→ Action item
Everything from the line with "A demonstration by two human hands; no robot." to the last line of the material below is what to reproduce, exactly and with no other lines.

→ Data provided
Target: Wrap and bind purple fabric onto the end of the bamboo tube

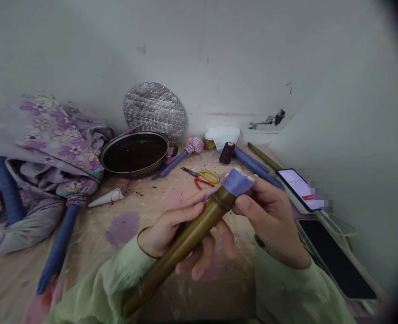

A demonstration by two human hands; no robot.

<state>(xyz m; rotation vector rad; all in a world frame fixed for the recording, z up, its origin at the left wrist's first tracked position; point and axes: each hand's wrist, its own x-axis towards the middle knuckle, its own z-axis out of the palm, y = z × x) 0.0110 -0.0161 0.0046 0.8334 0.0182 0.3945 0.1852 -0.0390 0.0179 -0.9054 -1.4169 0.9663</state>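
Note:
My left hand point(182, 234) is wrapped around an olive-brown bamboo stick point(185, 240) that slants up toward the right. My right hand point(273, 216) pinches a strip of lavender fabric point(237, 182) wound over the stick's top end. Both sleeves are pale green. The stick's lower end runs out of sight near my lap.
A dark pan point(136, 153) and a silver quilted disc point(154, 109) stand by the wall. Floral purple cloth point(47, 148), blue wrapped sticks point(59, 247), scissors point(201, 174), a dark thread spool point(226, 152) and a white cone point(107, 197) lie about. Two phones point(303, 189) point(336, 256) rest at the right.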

→ Your solution
A demonstration by two human hands; no robot.

<state>(xyz m; rotation vector rad; all in a world frame fixed for the recording, z up, its origin at the left wrist's first tracked position; point and axes: each hand's wrist, its own x-axis towards the middle knuckle, its own z-axis out of the palm, y = z × x) 0.0110 -0.0161 0.0046 0.8334 0.0182 0.3945 0.1852 -0.0390 0.0179 -0.9054 -1.4169 0.9663</state>
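Note:
My left hand point(182, 234) is wrapped around an olive-brown bamboo stick point(185, 240) that slants up toward the right. My right hand point(273, 216) pinches a strip of lavender fabric point(237, 182) wound over the stick's top end. Both sleeves are pale green. The stick's lower end runs out of sight near my lap.
A dark pan point(136, 153) and a silver quilted disc point(154, 109) stand by the wall. Floral purple cloth point(47, 148), blue wrapped sticks point(59, 247), scissors point(201, 174), a dark thread spool point(226, 152) and a white cone point(107, 197) lie about. Two phones point(303, 189) point(336, 256) rest at the right.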

The reply to this exercise is complete.